しかし、実はそうではない。彼女は表面上はそのようにおとなしい主婦として生きてきたが、果たしてそれが彼女にとっての“本当の自分”だったのだろうか。それがこの映画の核心である。
ずっと仲良くしてきた高校の同級生の4人組、その一人が持ってきた昔の8ミリを見ながら、彼女は何を思うのか。生前の夫の知人であるロマンスグレーに誘われるままにホテルで肌を合わせるとき彼女は何を思うのか。カプセルホテルで老女に身の上話を聞かされるとき彼女は何を思うのか。
夫の死によって解放され、しかし同時にさまざまな面倒ごとを引き受けざるを得なくなったとき、彼女自身混乱する。果たして自分は何なのか、いったい何をしたいのか。しかも孤独で。彼女は自分自身が戸惑うほどの複雑さを実は内面に抱えている。誰もがこれまで彼女にレッテルを貼り、主婦であり、いい人であると決め付けてきて、彼女自身もそれを受け入れてきたけれど、そのような外から押し付けられた人格はあくまでも彼女の一部でしかなく、彼女の内面にはもっともっとたくさんのものが詰まっている。
平穏に暮らしてきた数十年が突然終わったとき、それが彼女を突き動かす。彼女は「変わりたい」と声高に言うが、実は彼女はわかろうとしているわけではなく、周囲の目を変えさせようとしているに過ぎない。もっと違う自分を見て欲しいと周りに訴えているのだ。

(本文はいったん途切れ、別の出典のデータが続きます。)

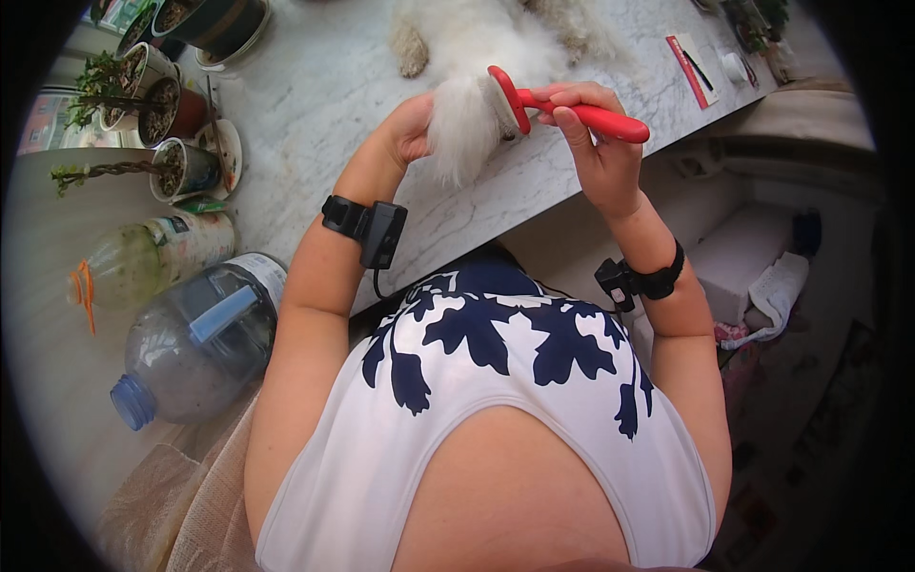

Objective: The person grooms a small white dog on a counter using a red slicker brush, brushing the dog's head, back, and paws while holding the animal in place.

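A white, long-haired animal (493, 43), probably a dog, lies on a grey-veined marble tabletop (322, 107) at the top middle. A long tuft of its white fur (461, 132) hangs towards me. My left hand (411, 129) holds the tuft from the left side; its fingertips are hidden behind the fur. My right hand (593, 136) grips the handle of a red slicker brush (511, 100), with thumb and fingers around it. The bristle side of the brush faces left and rests against the right side of the tuft.
Several potted plants (171, 107) line the tabletop's left side. Below them stand a large clear plastic bottle (193, 357) and a greenish bottle (129, 264). At the right back lie a red-and-white packet (690, 71) and a small white round item (733, 68). The table's front edge runs diagonally before me.
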Demonstrator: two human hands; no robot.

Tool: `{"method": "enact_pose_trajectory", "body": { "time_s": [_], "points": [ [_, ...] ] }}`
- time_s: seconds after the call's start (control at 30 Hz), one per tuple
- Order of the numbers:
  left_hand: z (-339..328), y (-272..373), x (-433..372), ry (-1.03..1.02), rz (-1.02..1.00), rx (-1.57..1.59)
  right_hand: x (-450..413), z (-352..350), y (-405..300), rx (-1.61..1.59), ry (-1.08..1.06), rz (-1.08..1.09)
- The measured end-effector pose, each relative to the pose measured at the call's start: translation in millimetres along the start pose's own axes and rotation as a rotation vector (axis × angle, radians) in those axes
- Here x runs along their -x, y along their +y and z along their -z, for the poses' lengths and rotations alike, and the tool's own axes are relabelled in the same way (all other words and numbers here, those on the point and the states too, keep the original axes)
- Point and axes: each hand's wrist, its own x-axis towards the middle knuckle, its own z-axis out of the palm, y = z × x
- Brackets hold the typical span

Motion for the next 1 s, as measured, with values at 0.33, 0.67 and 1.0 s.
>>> {"method": "enact_pose_trajectory", "body": {
  "time_s": [0.33, 0.67, 1.0],
  "points": [
    [6.1, 18.1, 18.5, 0.397, -0.050, -0.565, -8.6, -12.0, 37.9, 0.413, -0.037, 0.064],
    [18.9, 29.1, 17.7, 0.402, -0.190, -0.578, -32.6, 1.1, -5.5, 0.120, 0.031, 0.074],
    [2.2, 11.7, 10.8, 0.498, -0.445, -0.265, -102.3, 8.0, 21.5, 0.436, -0.286, -0.047]
  ]
}}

この作品は、最初ものすごいクロースアップで始まる。しばらくはクロースアップが続き、クロースアップでなくなってもなかなか広い空間を捉えようとはしない。それは敏子の視野の狭さを感覚的に著しているのだろう。いえという小さな世界にしか目を向けていなかった彼女の視線、それを映像で表現し、そしてそれが少しずつ外に向けられ広い空間を捉えるようになることで、彼女の視野の広がりを示す。
この序盤に限らず、ちょっとした映像が利いているところが結構ある。たとえば、敏子に電話してきた同級生仲間の一人で未亡人の栄子が電話をかけている騒々しいファミレスがちらりと映ったりするシーンがある。夫に先立たれ孤独に生きる中年女の悲哀、栄子は敏子が陥るかもしれない未来のひとつを象徴してもいる。
林隆三演じるロマンスグレーも非常に利いている。彼はおとこのしょうもなさを表現することで、夫の浮気に別の見方を提供し、しかも敏子に彼女自身についての気付きを与えもする。キャラクターとしてはただのエロ爺なのだが、その行動はこの作品にとって大きな意味を持つのだ。
このようなさまざまな側面が効果的に組み合わさって、複雑なものを複雑なまま描くことに成功している。阪本順治の作品は結構当たりはずれがあったりするのだが、これは間違いなく当たりの作品だろう。作品の感じは違うのだがなぜか『顔』を思い出してしまうのはcobaと豊川悦司のためばかりではないと思う。おそらく物事を単純化しないという姿勢が似ていて、それがいいのだろう。